Experimentalmente, tal disección de genes regulados por el ciclo celular es complicada. La extracción de ARNm de subpoblaciones de células puras en etapas específicas de la división celular es un desafío, ya que el aislamiento de tales subpoblaciones de células normalmente se realiza mediante enriquecimientos químicos y procedimientos de sincronización subóptimos. La relación señal/ruido no es la ideal en estas circunstancias.

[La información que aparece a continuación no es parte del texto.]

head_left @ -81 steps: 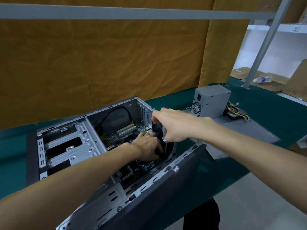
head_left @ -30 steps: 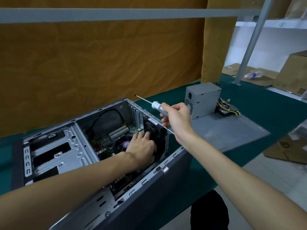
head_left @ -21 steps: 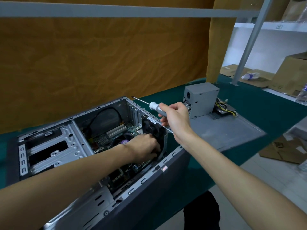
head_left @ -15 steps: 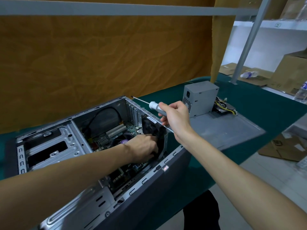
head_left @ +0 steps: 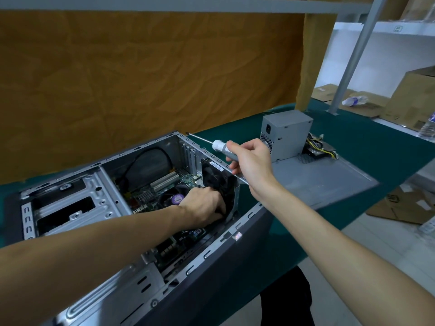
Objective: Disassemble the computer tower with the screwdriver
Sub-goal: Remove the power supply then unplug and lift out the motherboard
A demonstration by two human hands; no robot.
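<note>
An open computer tower (head_left: 70,203) lies on its side on the green table, its motherboard exposed. A black case fan (head_left: 215,178) stands against the tower's rear wall. My left hand (head_left: 203,204) reaches inside the case and grips the fan's lower edge, fingers curled around it. My right hand (head_left: 250,161) hovers above the tower's rear rim and holds a screwdriver (head_left: 220,147) by its grey and white handle. The thin shaft points left and away, its tip over the case's back corner.
A grey power supply (head_left: 286,132) with yellow cables stands on the removed side panel (head_left: 329,180) to the right. Cardboard boxes (head_left: 414,95) and plastic bottles sit further right. A brown curtain (head_left: 150,78) hangs behind the table. Flattened cardboard (head_left: 400,208) lies on the floor.
My right hand lifted the screwdriver out of the case and now holds it above the rim. My left hand moved down from the fan's face to grip its lower edge.
</note>
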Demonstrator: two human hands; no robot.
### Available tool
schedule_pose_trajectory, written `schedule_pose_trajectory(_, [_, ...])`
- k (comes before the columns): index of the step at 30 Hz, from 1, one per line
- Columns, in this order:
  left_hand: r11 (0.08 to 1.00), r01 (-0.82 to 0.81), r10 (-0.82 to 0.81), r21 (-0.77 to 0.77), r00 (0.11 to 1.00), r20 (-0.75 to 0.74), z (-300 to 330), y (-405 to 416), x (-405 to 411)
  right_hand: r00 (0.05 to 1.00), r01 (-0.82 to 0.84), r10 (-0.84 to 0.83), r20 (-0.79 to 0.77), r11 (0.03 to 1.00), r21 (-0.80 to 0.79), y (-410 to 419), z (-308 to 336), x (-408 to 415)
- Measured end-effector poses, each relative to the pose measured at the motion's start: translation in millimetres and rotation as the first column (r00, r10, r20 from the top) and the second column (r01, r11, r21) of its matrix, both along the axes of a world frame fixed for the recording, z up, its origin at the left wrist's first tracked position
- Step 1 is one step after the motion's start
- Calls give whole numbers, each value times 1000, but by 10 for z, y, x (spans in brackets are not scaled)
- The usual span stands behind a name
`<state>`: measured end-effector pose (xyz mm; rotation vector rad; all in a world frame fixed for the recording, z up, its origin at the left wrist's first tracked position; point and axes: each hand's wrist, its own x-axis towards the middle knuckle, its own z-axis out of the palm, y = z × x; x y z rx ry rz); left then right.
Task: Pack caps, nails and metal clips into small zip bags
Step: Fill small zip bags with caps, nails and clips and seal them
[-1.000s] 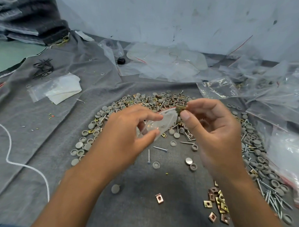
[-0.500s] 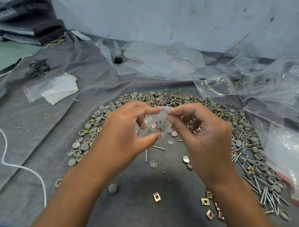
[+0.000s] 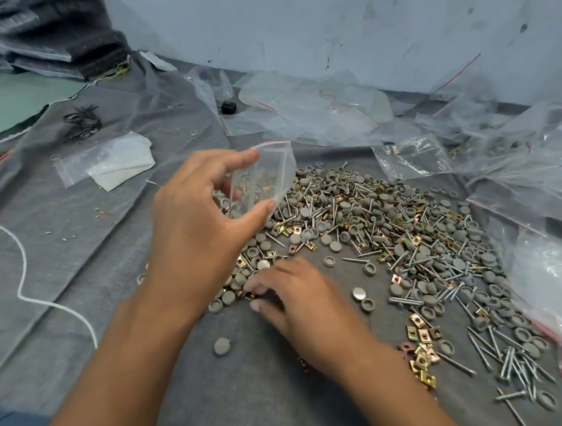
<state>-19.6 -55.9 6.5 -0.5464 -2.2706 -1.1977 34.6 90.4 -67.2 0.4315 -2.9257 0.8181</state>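
Where clips (image 3: pixel 423 356) lie, scattered nails (image 3: pixel 521 368).

At frame centre the left hand (image 3: pixel 195 228) pinches a small clear zip bag (image 3: pixel 263 176) between forefinger and thumb, raised above the grey cloth (image 3: pixel 77 268). Lower down, the right hand (image 3: pixel 301 297) lies fingers-down on the near edge of a pile of grey caps (image 3: pixel 401 224), nails (image 3: pixel 508 354) and brass-coloured clips (image 3: pixel 423 357) spread toward the right.
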Motion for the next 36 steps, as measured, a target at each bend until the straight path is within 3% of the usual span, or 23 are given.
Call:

En resumen, la célula cicla etapas para dividirse y tal ciclado se debe en sí mismo al ciclado de ciertas proteínas, las más conocidas se denominan precisamente "ciclinas " , que son proteínas marcadoras de la división celular. Las ciclinas D, E, A, B prevalecen de manera diferente en las diferentes etapas del ciclo celular como resultado de la ecuación equilibrada de la transcripción de ARNm y las modificaciones de proteínas postranscripcionales (los eventos de fosforilación los marcan para la degradación, por ejemplo). En general, un proceso entrelazado y bien coordinado.

*** EDITAR

Para una selección adecuada de alguna bibliografía básica sobre el tema, fuentes robustas que cubran el tema con rigor (menos específicas y densas que los artículos de revistas que comento a continuación) por favor refiérase a los siguientes enlaces:

e incluso una revisión de este último aquí .

HTH

Bienvenido a Biology.SE: ¿puede agregar algunas referencias a su respuesta? ¡Definitivamente lo haría más fuerte!
@VanceLAlbaugh Creo que la mayor parte de esto se encuentra en los libros de texto. Ana, puedes agregar una referencia de libro de texto o proporcionar enlaces de wikipedia donde creas que son necesarios (ciclinas, por ejemplo). El OP puede consultar estos enlaces. También puede dar una referencia para uno de los genes que sufren tales cambios (quizás el bucle p53-Mdm). Creo que en general la respuesta está bien.
@WYSIWYG de acuerdo
Muchas gracias Ana. ¿Puedes darme alguna referencia? Incluso el libro del que estudiaste está bien.
Una búsqueda rápida en <www.pubmed.com> con las palabras clave deseadas le brindaría innumerables ejemplos. Para un artículo computacional reciente, consulte aquí: bioinformatics.oxfordjournals.org/content/early/2016/05/20/…
El trabajo sobre ciclinas y CDK (quinasas dependientes de ciclina) recibió un premio Nobel en 2001. nobelprize.org/nobel_prizes/medicine/laureates/2001/press.html
Otro artículo bastante reciente sobre el tema, esta vez desde un ángulo más experimental: ncbi.nlm.nih.gov/pmc/articles/PMC4595013
Ahora, aunque los libros de texto dan una idea del tema, el área sigue siendo objeto de investigación activa, ya que aún se requieren algunos ajustes para obtener una mejor comprensión de la regulación del ciclo celular. El sólido conocimiento básico se logró principalmente en organismos más simples como la levadura. Las células de mamíferos y los organismos pluricelulares en conjunto, al ser más complejos, han demostrado ser un objetivo desafiante en el campo de la biología de sistemas.